Five Ways to Engineer Better Network Security

When it comes to investing in network security, there are three types of IT philosophies.

"There are the ones that value technology and see it as a strategic advantage in their environment, and they'll invest heavily in it. There are the ones that know they need it and they're willing to invest where they need to," says Rick Norberg, president of Atrion Networking SMB, an IT service provider. "And then there are the ones that just see it as the cost of doing business. And those are the ones that tend to be unprotected, unmanaged and dedicate inadequate staff resources in order to plan through security."

Don't get pegged in that third group, Norberg warns. According to Norberg and several other IT experts, there are a number of ways to revamp your thinking and your network design for better IT functionality and improved security. Here's where they say to start.

Build Backward from Mandates

According to Norberg, before designing your network it's important to take a step back and think about a couple of critical variables, including:

Then design back from there, he suggests. When taken into consideration early in the design process, these elements should have significant bearing on the choices you make in infrastructure and deployment options.

"Sometimes, people will just buy cheap switches, network gear, firewalls and things like that because they're inexpensive. And they throw them in," says Norberg. "Then when they have a breach, they realize they just paid a zillion dollars to the government or to a credit card company or something like that in order to remediate it.
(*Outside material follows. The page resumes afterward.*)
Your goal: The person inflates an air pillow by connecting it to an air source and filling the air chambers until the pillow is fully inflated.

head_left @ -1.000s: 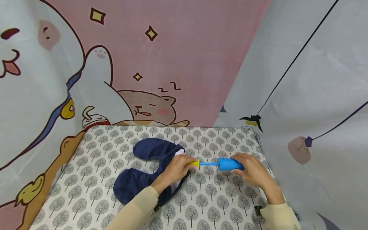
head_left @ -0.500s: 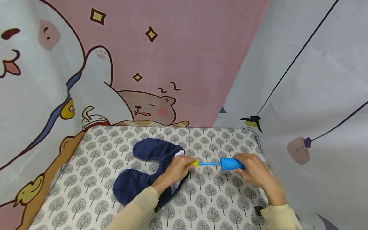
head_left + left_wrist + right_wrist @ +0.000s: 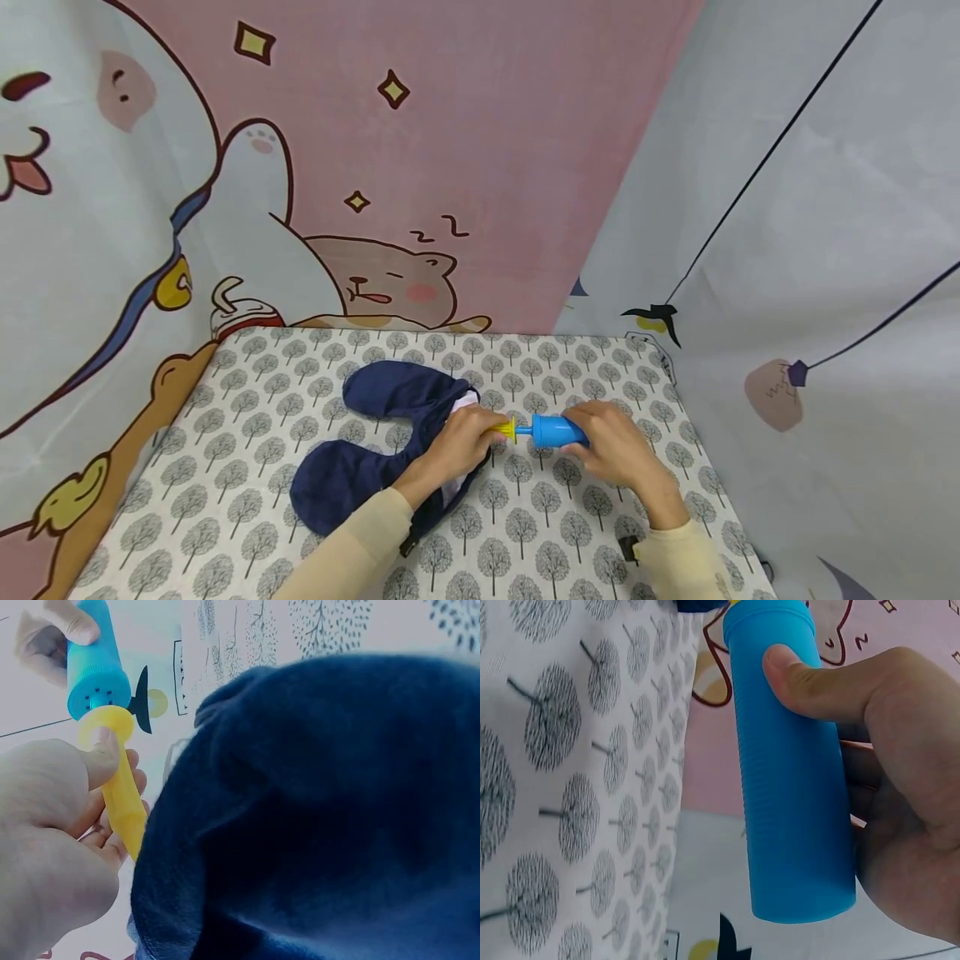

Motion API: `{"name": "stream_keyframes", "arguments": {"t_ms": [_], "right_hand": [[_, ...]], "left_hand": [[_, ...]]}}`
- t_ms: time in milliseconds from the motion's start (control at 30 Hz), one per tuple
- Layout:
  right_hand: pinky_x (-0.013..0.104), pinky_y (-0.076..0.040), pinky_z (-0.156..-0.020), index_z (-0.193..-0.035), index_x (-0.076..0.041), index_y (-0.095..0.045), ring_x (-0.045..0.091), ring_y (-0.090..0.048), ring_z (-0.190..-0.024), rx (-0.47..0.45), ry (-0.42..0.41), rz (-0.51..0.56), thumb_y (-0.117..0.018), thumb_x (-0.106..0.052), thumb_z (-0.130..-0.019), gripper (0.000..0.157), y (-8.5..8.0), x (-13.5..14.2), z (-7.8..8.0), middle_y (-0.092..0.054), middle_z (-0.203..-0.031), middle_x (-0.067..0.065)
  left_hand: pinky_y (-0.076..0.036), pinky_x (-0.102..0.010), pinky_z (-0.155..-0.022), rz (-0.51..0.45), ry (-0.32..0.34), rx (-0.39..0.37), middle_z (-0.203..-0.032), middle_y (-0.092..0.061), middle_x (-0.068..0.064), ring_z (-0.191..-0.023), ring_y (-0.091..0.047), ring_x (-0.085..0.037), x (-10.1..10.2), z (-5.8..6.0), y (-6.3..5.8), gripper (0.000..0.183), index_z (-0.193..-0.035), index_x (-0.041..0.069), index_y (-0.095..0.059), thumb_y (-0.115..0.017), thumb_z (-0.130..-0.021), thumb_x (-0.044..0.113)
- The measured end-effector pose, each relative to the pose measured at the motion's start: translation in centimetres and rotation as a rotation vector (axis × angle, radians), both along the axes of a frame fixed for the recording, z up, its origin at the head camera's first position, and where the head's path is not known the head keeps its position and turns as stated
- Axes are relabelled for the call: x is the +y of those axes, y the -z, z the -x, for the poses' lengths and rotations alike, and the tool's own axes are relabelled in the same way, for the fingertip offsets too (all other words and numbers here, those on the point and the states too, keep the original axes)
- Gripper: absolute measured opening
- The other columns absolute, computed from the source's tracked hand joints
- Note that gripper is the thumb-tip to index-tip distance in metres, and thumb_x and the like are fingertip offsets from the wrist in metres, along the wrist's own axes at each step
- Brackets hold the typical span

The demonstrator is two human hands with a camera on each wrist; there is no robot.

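Observation:
A navy U-shaped neck pillow lies on the tree-print cloth, its white inner part showing at the right side. Over that side, my left hand pinches the yellow end of a hand pump, whose tip disappears behind the navy fabric in the left wrist view. My right hand grips the pump's blue barrel, thumb along its side and fingers behind. Between barrel and yellow flange only a short piece of blue rod shows.
The tree-print cloth covers the tabletop. Cartoon-printed curtains rise behind and on both sides. A small black tab sits by the right sleeve, and a dark strap end pokes from the pillow's near side.
My right hand first drew the blue barrel slightly right, then slid it left over the rod, close to the yellow flange. The left hand and pillow stay nearly in place.

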State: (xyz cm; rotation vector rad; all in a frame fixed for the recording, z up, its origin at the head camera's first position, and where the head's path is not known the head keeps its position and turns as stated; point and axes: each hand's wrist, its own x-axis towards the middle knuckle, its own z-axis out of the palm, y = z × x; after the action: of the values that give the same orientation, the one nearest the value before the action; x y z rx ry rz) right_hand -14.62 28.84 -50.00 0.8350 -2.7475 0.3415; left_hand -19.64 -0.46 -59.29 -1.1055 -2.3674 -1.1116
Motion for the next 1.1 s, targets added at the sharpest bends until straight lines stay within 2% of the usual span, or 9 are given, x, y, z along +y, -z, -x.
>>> {"name": "stream_keyframes", "arguments": {"t_ms": [67, 233, 300, 400, 500, 633, 733, 867, 1100], "right_hand": [[0.057, -0.065, -0.098, -0.122, 0.003, -0.081, 0.035, -0.08, -0.107, 0.017, -0.007, 0.002, -0.103, -0.02, -0.08, 0.053, 0.3, -0.6, 0.2, -0.084, -0.118, 0.017], [0.054, -0.065, -0.097, -0.124, 0.001, -0.081, 0.032, -0.079, -0.108, 0.005, -0.023, 0.014, -0.104, -0.021, -0.08, 0.054, 0.8, -1.7, 0.5, -0.083, -0.119, 0.015], [0.054, -0.064, -0.098, -0.126, -0.001, -0.081, 0.032, -0.078, -0.11, -0.015, -0.015, 0.024, -0.103, -0.022, -0.082, 0.053, 1.0, -1.7, 0.4, -0.083, -0.121, 0.014], [0.057, -0.064, -0.101, -0.128, -0.003, -0.081, 0.035, -0.078, -0.116, -0.047, 0.003, 0.05, -0.101, -0.024, -0.085, 0.052, 1.3, -1.0, 0.3, -0.082, -0.127, 0.015], [0.059, -0.064, -0.103, -0.129, -0.004, -0.082, 0.038, -0.078, -0.12, -0.062, 0.022, 0.068, -0.101, -0.025, -0.086, 0.052, 1.2, 0.2, 0.0, -0.081, -0.131, 0.016], [0.061, -0.064, -0.102, -0.13, -0.005, -0.082, 0.04, -0.078, -0.12, -0.071, 0.04, 0.081, -0.101, -0.021, -0.084, 0.052, 0.8, 2.2, -0.4, -0.082, -0.131, 0.015], [0.061, -0.064, -0.099, -0.13, -0.005, -0.081, 0.039, -0.079, -0.116, -0.054, 0.043, 0.089, -0.102, -0.017, -0.083, 0.053, 0.4, 3.8, -0.6, -0.082, -0.127, 0.014], [0.066, -0.06, -0.102, -0.132, -0.005, -0.08, 0.043, -0.078, -0.116, -0.006, 0.058, 0.074, -0.101, -0.017, -0.084, 0.054, -0.1, 5.8, -0.8, -0.082, -0.129, 0.018], [0.071, -0.055, -0.105, -0.137, -0.003, -0.078, 0.049, -0.076, -0.121, 0.012, 0.138, 0.025, -0.1, -0.017, -0.084, 0.059, -0.9, 7.5, -1.0, -0.081, -0.133, 0.021]], "left_hand": [[-0.066, -0.038, -0.086, 0.007, -0.006, 0.004, -0.11, -0.088, -0.005, -0.094, -0.08, -0.023, 0.1, 0.0, 0.1, 0.023, -0.122, 0.01, -0.086, -0.084, -0.1, 0.013], [-0.064, -0.038, -0.086, 0.081, -0.012, 0.002, -0.112, -0.087, -0.008, -0.096, -0.079, -0.023, -0.1, -0.8, -1.6, 0.022, -0.123, 0.007, -0.085, -0.083, -0.101, 0.012], [-0.065, -0.039, -0.088, 0.108, -0.016, -0.037, -0.114, -0.087, -0.009, -0.099, -0.079, -0.025, -0.2, -1.4, -2.9, 0.023, -0.124, 0.006, -0.084, -0.083, -0.101, 0.01], [-0.066, -0.039, -0.091, 0.132, -0.016, -0.066, -0.115, -0.087, -0.008, -0.102, -0.08, -0.024, -0.3, -1.4, -3.6, 0.022, -0.125, 0.007, -0.085, -0.081, -0.103, 0.012], [-0.066, -0.039, -0.093, 0.109, -0.002, -0.073, -0.114, -0.088, -0.007, -0.102, -0.081, -0.024, -0.4, -0.8, -2.6, 0.022, -0.124, 0.008, -0.085, -0.081, -0.103, 0.014], [-0.066, -0.035, -0.088, 0.082, 0.022, -0.024, -0.111, -0.088, -0.006, -0.097, -0.08, -0.021, -0.6, -0.1, -1.5, 0.022, -0.123, 0.008, -0.085, -0.081, -0.104, 0.018], [-0.065, -0.035, -0.086, 0.092, 0.021, -0.019, -0.109, -0.088, -0.006, -0.095, -0.079, -0.02, -0.7, -0.6, -2.6, 0.021, -0.122, 0.007, -0.085, -0.083, -0.102, 0.016], [-0.064, -0.034, -0.084, 0.08, 0.015, -0.028, -0.107, -0.087, -0.006, -0.092, -0.077, -0.02, -0.6, -0.8, -2.8, 0.021, -0.121, 0.007, -0.085, -0.083, -0.102, 0.014], [-0.064, -0.033, -0.084, 0.074, -0.002, -0.032, -0.109, -0.087, -0.006, -0.092, -0.077, -0.018, -0.5, 0.0, -1.2, 0.022, -0.123, 0.008, -0.085, -0.082, -0.103, 0.016]]}}
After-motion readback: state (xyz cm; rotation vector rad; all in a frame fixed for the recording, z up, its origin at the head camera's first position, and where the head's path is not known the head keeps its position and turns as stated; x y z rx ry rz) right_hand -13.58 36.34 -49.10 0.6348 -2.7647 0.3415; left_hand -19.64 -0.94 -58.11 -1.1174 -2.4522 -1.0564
And then they have to go buy the more expensive gear anyway. Taking an 'it can't happen to me' approach is probably not the best way to design a system."

Know Where Data Sits

One of the biggest weaknesses of many organizations is the lack of visibility into where exactly important data sits on the network.

Scott Laliberte, managing director at global business consulting and auditing firm Protiviti, says, "Among the things that clients we are working with are spending more time on is not only data leakage prevention--making sure it doesn't go out on the front end--but also what I call 'data discovery,' which is being more confident and clear on where the data for sensitive information really does reside and then organizing it in such a way that you can manage it in a segmented way."
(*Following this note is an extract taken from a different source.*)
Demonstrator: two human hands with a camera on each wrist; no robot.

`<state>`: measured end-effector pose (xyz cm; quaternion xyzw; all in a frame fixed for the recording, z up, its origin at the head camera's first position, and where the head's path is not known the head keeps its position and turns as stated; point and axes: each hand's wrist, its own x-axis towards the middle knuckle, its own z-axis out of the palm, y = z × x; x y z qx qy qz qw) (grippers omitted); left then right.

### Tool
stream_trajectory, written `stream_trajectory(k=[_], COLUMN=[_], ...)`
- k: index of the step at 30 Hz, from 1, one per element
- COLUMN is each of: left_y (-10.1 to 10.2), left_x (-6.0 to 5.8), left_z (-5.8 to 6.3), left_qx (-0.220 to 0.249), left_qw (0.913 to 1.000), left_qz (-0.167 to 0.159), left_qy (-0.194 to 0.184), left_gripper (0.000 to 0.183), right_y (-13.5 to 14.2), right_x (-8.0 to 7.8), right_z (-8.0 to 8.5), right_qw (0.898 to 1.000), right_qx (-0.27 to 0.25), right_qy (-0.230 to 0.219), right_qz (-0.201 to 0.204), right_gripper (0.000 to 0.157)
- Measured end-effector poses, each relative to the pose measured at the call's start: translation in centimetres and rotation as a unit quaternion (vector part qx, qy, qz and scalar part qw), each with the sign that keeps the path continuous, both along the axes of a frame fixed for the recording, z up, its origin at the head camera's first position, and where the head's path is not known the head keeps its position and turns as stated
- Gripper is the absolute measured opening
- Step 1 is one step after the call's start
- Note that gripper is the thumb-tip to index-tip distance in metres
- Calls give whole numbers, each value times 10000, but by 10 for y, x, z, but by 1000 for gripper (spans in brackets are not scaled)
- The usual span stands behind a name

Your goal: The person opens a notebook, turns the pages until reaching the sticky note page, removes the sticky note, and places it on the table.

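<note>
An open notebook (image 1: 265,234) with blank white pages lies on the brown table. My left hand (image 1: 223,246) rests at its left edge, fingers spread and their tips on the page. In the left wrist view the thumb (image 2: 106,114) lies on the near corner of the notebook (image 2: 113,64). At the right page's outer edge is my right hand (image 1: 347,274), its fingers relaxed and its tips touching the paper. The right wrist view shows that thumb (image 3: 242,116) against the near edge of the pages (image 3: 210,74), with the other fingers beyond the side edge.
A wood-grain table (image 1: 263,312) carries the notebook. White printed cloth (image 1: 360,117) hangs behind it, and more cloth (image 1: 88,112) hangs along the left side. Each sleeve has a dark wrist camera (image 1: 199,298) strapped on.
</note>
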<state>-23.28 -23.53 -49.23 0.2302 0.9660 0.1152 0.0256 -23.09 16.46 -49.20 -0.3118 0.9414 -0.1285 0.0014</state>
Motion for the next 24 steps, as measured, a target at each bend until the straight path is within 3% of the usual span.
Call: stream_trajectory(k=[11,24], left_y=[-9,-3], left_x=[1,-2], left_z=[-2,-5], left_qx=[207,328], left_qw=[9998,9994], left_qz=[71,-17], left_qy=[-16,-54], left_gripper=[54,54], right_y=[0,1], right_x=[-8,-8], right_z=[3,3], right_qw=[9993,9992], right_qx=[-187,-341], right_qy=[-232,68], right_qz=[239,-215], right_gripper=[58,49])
According to a Protiviti survey earlier this year, organizations still struggle with data discovery and classification--just 50% of respondents said they have a specific plan in place to categorize data. And according to Laliberte, when he engages with clients to do data discovery on their network for the first time, surprises are common.

"In almost every instance there is a surprise found by the client as to where some of the sensitive data is," he says.
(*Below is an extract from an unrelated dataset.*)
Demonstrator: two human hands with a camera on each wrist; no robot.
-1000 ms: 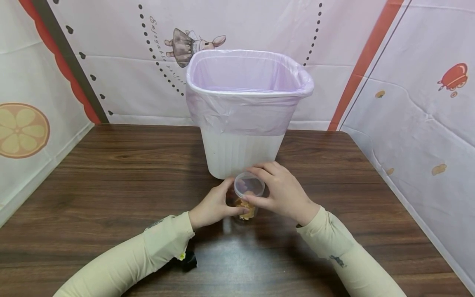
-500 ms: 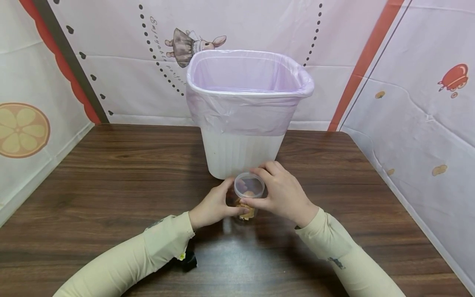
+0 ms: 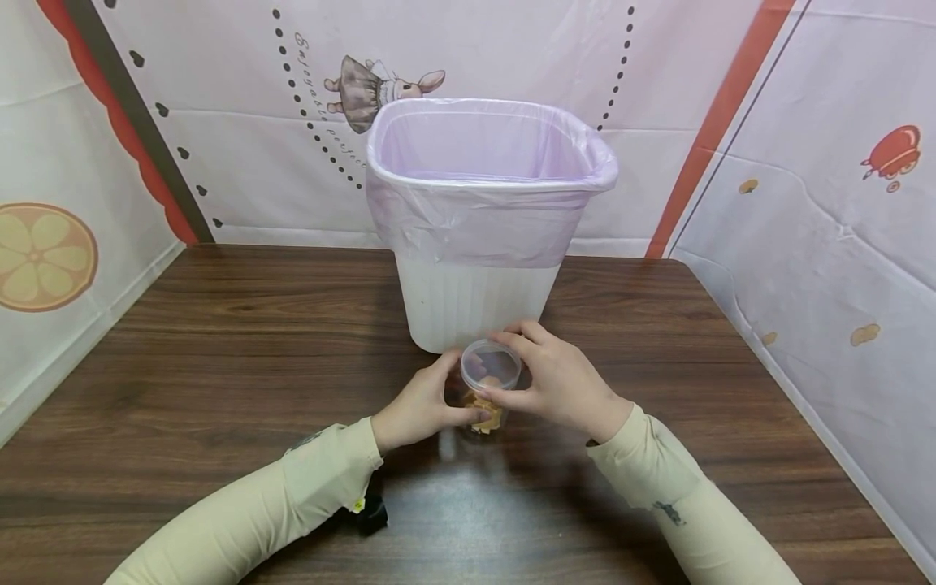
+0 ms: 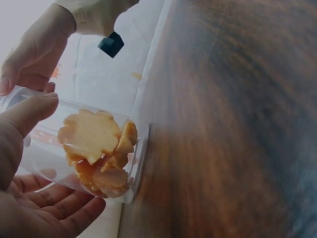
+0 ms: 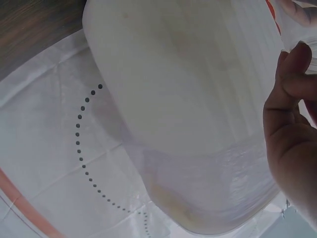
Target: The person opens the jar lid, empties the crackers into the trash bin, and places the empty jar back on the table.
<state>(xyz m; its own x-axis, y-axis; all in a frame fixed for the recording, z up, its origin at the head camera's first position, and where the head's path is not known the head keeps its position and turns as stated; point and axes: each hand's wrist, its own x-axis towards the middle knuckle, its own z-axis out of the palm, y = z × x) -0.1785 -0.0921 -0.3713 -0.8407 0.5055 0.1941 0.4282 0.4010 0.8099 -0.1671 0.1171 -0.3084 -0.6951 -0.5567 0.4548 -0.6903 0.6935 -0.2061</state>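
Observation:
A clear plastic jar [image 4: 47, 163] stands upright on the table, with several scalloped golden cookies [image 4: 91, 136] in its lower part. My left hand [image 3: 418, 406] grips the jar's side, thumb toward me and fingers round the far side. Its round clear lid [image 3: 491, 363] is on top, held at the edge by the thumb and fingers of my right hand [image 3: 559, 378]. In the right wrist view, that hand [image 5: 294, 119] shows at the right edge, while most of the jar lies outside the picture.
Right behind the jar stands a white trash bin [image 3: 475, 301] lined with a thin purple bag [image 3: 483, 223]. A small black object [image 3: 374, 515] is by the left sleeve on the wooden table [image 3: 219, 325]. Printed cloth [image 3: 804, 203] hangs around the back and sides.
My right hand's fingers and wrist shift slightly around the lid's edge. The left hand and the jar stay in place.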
Next: The Importance of Modularity, Firewalls and Patches

Modularity Is the Name of the Game

The more modular you can design a network, the easier it is to control and monitor traffic, according to Norberg.

"You want a network that you're able to functionally monitor and secure, so you're controlling the traffic on the network. You want one that can grow with the users," he says. "A lot of times, you start with a flat network and then you start to modularize the phone traffic, the PC traffic and, if they're in a retail environment, some of the POS terminals to make sure they're secure and separated from each other. And then you want to get more granular from there."

When done efficiently, network segmentation and modularity give a lot more flexibility in prioritizing risky segments of the network so you can focus your monitoring and security efforts on the most critical areas rather than having to worry about all of the infrastructure in aggregate. That's a step up from what most organizations are used to, says Norberg.

"Traditionally, you might just slap a firewall into there and when it goes down, the customer calls you," he says. "These days, we're actually looking at the logs and doing proactive monitoring on the devices to make sure that they're not only secured and updated with the latest firmware, but you're also looking at what's happening with the firewall and the connection itself."

Manage Firewalls More Intelligently

Speaking of firewalls, organizations have to take an active management approach to their firewall rules if they're going to get the most out of these assets. With most enterprises today depending on thousands of firewalls dispersed throughout their network fabric, firewall management has become an important element both for efficient IT operations and effective IT security.

"The core of network complexity begins with a firewall," says Kevin Beaver, founder and principal information security consultant at Principle Logic.

Beaver says that, all too often, he sees organizations that believe that their security is OK. However, once he starts digging into their firewall rule sets and configurations, security holes are discovered.

"[We find] system configuration problems, weak passwords, network segments that shouldn't be talking to one another, ports that are open," he says. "I often see database servers that are sitting out on the public Internet wide open for attack."

Patch

Patch management isn't just for endpoints. Smart organizations need to have utilities in place that can automate system patching across all IT infrastructure.

"If I'm the IT director for the company, I want to make sure I'm using every tool capable of doing updating firmware and software on an immediate basis and alerting and reporting on it," says Norberg. "Generally, you want to buy a third-party product that's capable of doing more than just one particular manufacturer. Otherwise, you run into problems where you've got some of this gear, some of that gear, some of these servers, and then you end up spending a lot of your time not being very efficient in the way you're patching things."